Move over, gene editing. There’s a new kid on the block. Tessera Therapeutics is pioneering “gene writing,” a kind of genetic medicine it hopes will surmount the limitations of gene editing and gene therapy—and investors have bet more than $230 million on the approach.

At its core, gene writing simply means writing short or long messages into the genome to treat disease, said Tessera CEO Geoffrey von Maltzahn, Ph.D. “What that allows is one to be able to cure or prevent a disease from ever happening by writing in the code of DNA, which of course drives the biology in every single cell in the body,” he said. Tessera is developing multiple ways to do it.

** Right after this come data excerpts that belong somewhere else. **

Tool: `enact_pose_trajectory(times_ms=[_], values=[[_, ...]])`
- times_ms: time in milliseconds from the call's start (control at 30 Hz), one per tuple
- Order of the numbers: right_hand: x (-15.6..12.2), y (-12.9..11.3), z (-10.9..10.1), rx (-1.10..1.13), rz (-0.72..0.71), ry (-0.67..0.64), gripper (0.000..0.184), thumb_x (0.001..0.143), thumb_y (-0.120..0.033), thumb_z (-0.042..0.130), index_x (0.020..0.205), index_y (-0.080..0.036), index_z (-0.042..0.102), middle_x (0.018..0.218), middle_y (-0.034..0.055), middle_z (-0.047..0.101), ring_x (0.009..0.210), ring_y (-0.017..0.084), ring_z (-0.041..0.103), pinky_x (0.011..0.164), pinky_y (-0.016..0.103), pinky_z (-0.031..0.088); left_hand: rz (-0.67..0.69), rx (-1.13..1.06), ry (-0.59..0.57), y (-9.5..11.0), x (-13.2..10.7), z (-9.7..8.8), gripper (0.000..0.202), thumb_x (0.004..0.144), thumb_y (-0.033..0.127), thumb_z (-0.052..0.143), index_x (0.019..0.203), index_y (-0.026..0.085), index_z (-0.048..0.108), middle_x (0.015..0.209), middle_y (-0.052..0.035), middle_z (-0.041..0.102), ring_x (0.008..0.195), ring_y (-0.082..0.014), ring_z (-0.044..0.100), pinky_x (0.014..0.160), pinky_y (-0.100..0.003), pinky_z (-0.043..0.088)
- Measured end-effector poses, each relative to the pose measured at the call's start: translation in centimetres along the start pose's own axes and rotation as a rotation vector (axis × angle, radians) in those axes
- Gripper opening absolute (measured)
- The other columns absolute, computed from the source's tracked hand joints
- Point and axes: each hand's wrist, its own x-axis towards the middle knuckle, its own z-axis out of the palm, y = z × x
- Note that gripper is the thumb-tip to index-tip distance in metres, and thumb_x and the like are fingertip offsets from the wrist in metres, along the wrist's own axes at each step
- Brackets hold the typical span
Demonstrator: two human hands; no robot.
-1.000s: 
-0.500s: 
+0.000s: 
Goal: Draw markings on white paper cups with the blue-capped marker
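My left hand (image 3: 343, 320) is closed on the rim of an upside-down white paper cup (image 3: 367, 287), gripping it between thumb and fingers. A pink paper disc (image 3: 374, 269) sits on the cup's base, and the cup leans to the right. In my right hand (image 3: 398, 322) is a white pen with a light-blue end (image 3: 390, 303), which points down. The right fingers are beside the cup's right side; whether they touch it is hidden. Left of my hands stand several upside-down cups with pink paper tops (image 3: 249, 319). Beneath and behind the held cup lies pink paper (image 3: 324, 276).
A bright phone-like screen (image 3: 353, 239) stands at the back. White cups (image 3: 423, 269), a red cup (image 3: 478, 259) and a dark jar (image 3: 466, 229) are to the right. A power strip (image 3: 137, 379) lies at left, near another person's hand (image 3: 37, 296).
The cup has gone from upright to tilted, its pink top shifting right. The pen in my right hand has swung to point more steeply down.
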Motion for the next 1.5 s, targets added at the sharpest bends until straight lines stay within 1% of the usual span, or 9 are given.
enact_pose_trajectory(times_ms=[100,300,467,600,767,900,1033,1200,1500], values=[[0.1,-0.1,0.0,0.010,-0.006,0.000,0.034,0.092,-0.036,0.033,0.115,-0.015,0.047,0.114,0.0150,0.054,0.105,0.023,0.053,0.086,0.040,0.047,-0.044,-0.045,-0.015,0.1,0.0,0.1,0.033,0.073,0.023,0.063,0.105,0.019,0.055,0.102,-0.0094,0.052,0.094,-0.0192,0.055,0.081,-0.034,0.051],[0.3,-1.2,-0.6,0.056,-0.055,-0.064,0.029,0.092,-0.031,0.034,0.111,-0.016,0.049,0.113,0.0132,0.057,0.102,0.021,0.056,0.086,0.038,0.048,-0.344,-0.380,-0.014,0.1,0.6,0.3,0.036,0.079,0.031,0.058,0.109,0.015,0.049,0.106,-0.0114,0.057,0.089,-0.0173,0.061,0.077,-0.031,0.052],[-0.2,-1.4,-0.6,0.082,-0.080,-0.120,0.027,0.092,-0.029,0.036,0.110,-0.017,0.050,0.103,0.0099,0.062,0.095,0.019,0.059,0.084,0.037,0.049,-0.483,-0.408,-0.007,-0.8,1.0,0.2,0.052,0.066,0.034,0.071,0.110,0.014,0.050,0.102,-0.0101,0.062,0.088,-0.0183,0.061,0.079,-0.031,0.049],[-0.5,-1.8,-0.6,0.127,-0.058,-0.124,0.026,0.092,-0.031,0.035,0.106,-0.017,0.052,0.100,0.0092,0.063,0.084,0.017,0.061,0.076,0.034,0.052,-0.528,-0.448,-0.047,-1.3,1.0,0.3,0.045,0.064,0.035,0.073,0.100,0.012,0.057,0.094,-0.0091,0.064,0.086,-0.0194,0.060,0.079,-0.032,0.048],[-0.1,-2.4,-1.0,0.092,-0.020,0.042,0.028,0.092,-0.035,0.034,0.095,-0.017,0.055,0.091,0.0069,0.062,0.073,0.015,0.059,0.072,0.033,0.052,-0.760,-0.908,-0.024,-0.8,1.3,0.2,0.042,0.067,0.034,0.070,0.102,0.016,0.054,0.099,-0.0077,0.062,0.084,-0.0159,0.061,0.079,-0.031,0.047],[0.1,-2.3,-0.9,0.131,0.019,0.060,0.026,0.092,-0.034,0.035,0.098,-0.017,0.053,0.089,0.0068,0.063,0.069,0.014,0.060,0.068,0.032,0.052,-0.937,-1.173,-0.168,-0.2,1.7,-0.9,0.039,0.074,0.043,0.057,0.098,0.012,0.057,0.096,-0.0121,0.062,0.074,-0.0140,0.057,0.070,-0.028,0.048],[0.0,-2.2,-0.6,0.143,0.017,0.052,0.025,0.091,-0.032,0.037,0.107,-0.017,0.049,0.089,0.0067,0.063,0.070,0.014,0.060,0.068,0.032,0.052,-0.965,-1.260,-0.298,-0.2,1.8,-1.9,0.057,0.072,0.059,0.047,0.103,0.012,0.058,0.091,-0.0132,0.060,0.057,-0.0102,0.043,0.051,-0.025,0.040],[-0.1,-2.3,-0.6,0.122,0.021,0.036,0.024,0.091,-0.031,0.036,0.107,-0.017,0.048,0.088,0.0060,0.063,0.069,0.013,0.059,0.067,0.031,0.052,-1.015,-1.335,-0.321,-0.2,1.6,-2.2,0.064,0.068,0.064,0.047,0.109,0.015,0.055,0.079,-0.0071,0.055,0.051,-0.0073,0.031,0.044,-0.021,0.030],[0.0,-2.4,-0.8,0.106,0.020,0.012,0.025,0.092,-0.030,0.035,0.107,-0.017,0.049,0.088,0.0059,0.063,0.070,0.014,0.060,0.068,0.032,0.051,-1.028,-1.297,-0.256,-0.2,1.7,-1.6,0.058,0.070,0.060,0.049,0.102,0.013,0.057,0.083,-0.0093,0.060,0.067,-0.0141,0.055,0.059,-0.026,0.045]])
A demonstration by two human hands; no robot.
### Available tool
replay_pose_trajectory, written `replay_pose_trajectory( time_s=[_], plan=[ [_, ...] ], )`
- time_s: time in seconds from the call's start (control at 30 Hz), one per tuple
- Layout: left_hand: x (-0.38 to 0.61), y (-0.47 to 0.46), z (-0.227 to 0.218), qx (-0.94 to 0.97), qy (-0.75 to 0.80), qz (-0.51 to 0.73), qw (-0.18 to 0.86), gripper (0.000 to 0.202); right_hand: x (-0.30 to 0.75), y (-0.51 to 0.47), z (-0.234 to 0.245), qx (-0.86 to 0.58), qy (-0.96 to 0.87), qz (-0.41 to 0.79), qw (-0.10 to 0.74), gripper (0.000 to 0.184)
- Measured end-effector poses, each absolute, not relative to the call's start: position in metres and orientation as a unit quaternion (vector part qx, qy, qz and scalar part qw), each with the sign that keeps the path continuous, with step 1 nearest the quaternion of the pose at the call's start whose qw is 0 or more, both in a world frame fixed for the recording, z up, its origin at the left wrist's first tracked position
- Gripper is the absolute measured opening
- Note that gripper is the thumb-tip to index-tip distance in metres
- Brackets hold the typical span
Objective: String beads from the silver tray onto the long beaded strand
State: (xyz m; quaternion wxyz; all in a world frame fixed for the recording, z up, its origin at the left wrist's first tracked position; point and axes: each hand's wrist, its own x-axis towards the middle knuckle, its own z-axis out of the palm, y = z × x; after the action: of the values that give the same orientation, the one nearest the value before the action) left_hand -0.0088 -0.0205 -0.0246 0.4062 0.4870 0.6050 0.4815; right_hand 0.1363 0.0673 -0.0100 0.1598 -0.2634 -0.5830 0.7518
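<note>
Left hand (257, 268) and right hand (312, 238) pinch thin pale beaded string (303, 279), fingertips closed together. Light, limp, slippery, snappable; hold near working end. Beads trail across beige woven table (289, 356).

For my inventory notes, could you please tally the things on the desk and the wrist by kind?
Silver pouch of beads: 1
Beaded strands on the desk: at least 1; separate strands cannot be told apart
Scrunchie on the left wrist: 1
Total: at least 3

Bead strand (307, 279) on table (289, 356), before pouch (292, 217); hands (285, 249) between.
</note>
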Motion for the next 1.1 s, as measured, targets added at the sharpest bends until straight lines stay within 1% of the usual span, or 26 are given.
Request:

Maltzahn sees gene writing as the next step in the evolution of medicine from small molecules to protein therapeutics to RNA- and DNA-targeting treatments. The approach is based on mobile genetic elements, or MGEs, a class of genes that turns out to be the most abundant category of genes in nature. MGEs are part of the genome that doesn’t code directly for proteins—previously dismissed as “junk DNA”—but rather, evolved to “write themselves into new locations,” Maltzahn said.

“The genomes of furry and green things in the living world are replete with mobile genetic elements,” Maltzahn said. The Flagship Pioneering company has been working under the radar for three years, building technology to evaluate thousands of MGEs in human cells and turn them into medicines. The company came out of the shadows in July 2020.